Portugal's mental health patients left to cope alone

mentalhealthFive years ago Portugal switched to a ‘care in the community’ model for the care of its mental health patients, this allowed the ministry to close Portugal specialist mental health units.

The result has been that only one in five patients in need of treatment ‘in the community’ actually receives any care and support at all.

Portugal’s programme coordinator for mental health agrees with the conclusions of a new study that points out several flaws in the treatment of these patients.

The damning conclusions are based on evidence collected for a national and a European report on Portugal's move from mental health care in hospitals to community-based programmes. Currently only 20% of patients have access to care at home and throughout the crisis the numbers needing help steadily have been rising.

Álvaro de Carvalho, Portugal’s mental health controller, agrees with both reports’ conclusions and says that the community care network designed five years ago has not yet got off the ground.

The main aim of community care policy is to treat individuals in their own homes wherever possible, rather than provide long-stay care in institutions. This policy is seen as the best option from a humanitarian and moral perspective and has the advantage of being cheaper to operate.

For Portugal’s mentally ill, the closure of psychiatric hospitals went ahead but the expected support network has crashed on take off.
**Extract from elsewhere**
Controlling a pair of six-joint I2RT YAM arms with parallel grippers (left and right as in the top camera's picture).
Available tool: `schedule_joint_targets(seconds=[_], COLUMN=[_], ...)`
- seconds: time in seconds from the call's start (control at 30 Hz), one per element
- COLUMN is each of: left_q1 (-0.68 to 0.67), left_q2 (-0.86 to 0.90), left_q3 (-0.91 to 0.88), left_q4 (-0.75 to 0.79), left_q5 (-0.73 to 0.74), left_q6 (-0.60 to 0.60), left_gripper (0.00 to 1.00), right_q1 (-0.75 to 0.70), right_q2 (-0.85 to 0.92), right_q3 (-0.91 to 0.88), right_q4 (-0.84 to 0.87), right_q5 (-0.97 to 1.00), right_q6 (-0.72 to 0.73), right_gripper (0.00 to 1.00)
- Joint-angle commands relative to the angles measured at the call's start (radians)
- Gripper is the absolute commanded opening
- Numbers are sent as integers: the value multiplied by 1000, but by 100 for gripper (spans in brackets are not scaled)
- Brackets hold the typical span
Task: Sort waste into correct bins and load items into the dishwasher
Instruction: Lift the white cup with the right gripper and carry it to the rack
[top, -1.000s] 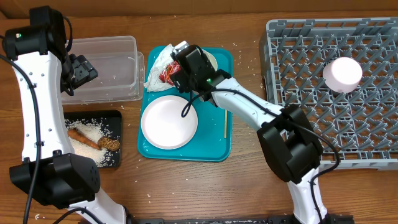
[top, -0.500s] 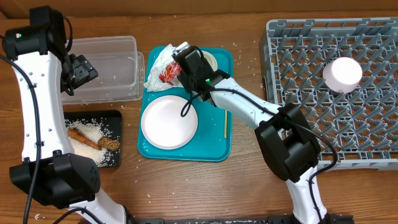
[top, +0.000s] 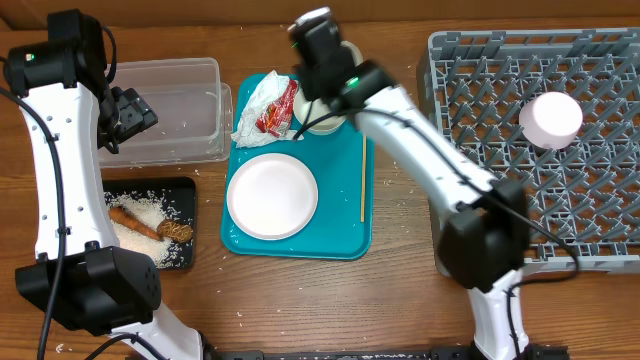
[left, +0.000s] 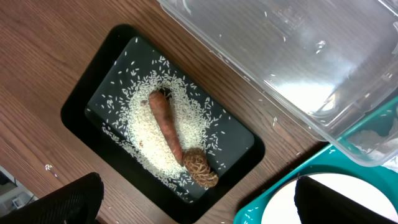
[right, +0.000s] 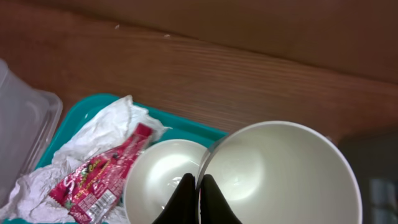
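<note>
My right gripper (right: 198, 184) is shut on the rim of a white bowl (right: 280, 174), held up over the back of the teal tray (top: 350, 235). A second white bowl (right: 158, 174) sits on the tray below it, beside the red-and-white wrapper (right: 102, 180) and the crumpled napkin (right: 99, 134). The large white plate (top: 272, 195) and the thin wooden stick (top: 362, 185) also lie on the tray. My left gripper (left: 196, 205) hangs open over the black tray (left: 81, 102), which holds rice (left: 146, 134), a carrot stick (left: 166, 127) and a brown lump (left: 200, 168).
The clear tub (top: 170, 110) stands at the back left, next to the teal tray. The grey dish rack (top: 600, 200) fills the right side, with a small white cup (top: 550, 118) upside down in it. Loose rice grains dot the wood.
The right gripper shut on the bowl's rim and rose with it toward the table's back edge. The left arm has not moved.
</note>
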Motion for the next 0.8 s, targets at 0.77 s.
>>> schedule_joint_targets(seconds=[0.77], left_q1=[-6], left_q2=[-17], left_q3=[16], left_q4=[-1], left_q5=[1], left_q6=[4], left_gripper=[100], right_q1=[-1181], right_q2=[-271], right_q3=[-315], right_q4=[-399], right_q5=[-1602], right_q6=[-151], right_gripper=[4])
Reports coordinated by the Faculty of Medical Sciences of Lisbon clearly show that Portugal needs to help the mentally ill in the community but shortages of money and resistance to change by caregivers are hampering efforts.

The vast majority of people with mental illness in Portugal remain dependent on scarce specialist care in hospitals as there is scant care in the community despite this being the health ministry's original intention.

The closure of large hospitals such as Miguel Bombarda in Lisbon saved the government money but nothing has been spent on the promised care network. General hospitals have been forced to take up the slack in dealing with acute mental health patients.

The report authors comment that the Portuguese reality is that "the mental health teams in the community continue to exist in limited numbers only.

“Collaborative primary care programmes and integrated programmes for the severely mentally ill, mental health centres and residential intervention continue to have a very modest expression compared to the reality of other European countries and are far from the minimum acceptable."